Mon Jun 14 16:50:52 UTC 2010

Hi,

On Mon, Jun 14, 2010 at 06:29:59PM +0200, Oliver Heinz wrote:
> Am Montag, 14. Juni 2010, um 16:43:54 schrieb Dejan Muhamedagic:
> > Hi,
> > 
> > On Mon, Jun 14, 2010 at 02:26:57PM +0200, Oliver Heinz wrote:
> > > I configured a sbd fencing device on the shared storage to prevent data
> > > corruption. It works basically, but when I pull the network plugs on one
> > > node to simulate a failure one of the nodes is fenced (not necessarily
> > > the one that was unplugged). After the fenced node reboots it fences the
> > > other node, this goes on and on...
> > 
> > The networking is still down between the nodes? If so, then this
> > is expected.
> > 
> > > I configured pingd and location so that the resources on the shared
> > > device are not started on the node that is without network connectivity,
> > > but still this node fences the other node.
> > 
> > Yes. With pingd you can influence the resource placement, but it
> > can't fix split brain.
> > 
> > > What I would like to achive is that in case of a network problem on a
> > > node this node is fenced (and not some randomly chosen node) and that
> > > after a reboot this node just sits there waiting for the network to come
> > > up again (and not fencing other nodes). Once the network comes up, this
> > > node could automatically join the cluster again.
> > > 
> > > Is this possible?
> > 
> > No. You need to make your network connectivity between the nodes
> > redundant.
> 
> It will be, but I'm testing the worst case scenario. I once had split brain 
> because I plugged in a firewire device and the kernel oops made it to block any 
> i/o (network and even the dumb serial line I had for redundancy) for longer 
> than my configured dead time.
> 
> > Split brain is bad news.
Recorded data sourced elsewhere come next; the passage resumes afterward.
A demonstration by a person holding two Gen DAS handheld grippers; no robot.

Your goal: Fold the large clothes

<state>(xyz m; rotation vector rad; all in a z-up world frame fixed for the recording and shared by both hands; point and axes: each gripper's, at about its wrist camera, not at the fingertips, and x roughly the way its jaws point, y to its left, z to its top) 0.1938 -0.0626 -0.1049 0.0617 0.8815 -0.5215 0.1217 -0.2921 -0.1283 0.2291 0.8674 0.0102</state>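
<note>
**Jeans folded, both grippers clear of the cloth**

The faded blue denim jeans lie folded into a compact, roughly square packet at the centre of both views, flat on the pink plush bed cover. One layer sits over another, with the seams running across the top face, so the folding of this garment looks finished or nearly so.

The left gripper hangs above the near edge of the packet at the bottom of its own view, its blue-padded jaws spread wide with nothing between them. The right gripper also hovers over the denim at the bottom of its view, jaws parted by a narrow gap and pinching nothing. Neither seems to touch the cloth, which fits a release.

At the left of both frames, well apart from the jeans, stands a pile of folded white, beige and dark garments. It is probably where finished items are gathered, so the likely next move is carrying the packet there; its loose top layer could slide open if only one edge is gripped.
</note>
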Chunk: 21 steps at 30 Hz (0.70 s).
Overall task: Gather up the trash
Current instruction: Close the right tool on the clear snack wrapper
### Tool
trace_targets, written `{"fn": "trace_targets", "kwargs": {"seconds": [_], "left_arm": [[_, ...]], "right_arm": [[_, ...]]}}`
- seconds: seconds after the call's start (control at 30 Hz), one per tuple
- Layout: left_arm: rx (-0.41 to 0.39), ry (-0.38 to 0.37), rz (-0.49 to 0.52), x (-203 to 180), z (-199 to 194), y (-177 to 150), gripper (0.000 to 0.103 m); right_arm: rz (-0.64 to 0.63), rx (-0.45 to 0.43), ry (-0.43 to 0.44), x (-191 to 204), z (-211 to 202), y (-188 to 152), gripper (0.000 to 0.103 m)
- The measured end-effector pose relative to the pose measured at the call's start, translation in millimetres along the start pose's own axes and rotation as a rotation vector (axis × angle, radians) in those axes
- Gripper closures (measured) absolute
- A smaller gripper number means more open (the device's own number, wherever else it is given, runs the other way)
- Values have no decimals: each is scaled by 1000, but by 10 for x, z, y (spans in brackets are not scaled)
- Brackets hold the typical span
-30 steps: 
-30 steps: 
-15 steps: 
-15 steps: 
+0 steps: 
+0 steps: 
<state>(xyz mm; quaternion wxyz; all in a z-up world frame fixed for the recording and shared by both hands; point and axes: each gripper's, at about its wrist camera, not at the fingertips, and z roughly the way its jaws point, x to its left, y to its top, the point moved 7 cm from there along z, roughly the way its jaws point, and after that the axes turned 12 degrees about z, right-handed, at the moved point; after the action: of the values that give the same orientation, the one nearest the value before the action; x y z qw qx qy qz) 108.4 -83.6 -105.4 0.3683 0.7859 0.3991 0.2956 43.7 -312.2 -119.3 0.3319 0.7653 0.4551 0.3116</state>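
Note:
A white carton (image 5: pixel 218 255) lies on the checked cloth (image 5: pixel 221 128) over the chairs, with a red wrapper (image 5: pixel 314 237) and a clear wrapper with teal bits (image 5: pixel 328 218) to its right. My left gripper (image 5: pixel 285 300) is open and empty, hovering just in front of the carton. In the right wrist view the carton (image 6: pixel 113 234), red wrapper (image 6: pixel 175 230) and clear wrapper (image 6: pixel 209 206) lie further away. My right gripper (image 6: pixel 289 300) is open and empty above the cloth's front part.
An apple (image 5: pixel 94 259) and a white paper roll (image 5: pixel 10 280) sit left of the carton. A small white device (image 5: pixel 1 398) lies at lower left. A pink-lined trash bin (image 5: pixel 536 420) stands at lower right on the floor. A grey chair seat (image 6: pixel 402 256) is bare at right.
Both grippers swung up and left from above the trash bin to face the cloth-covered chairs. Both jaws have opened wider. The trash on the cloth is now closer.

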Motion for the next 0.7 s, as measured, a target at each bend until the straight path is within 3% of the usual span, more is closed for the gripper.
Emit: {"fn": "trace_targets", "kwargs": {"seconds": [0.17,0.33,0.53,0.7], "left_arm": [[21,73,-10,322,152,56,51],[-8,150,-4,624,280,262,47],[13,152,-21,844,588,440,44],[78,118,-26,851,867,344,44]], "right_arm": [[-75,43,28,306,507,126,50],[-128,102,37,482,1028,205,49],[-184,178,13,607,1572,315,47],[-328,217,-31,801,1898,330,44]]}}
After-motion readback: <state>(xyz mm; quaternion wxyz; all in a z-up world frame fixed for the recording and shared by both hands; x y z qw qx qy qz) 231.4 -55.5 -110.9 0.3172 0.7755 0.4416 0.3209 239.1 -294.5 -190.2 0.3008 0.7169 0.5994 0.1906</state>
The cluster will try best to
> > deal with it, but, as you could see, it won't always please the
> > users.
> > 
> > > Or do I have to disable  the cluster stack on bootup, to
> > > sort things out manually before joining the cluster.
> > 
> > I think that that's a good idea.
> 
> I really like the idea of having the other node sitting there waiting for 
> network recovery and integrating seamlessly once network is up. 
> 
> I guess pacemaker fences the other node after it becomes DC, rigth? So what I 
> would probably want is some rules that prevent this node from becoming DC and 
> starting to do things. Something like "hmm, I can't reach my gateway I should 
> keep looking for a DC an not elect myself."

There is no way to influence the DC election process.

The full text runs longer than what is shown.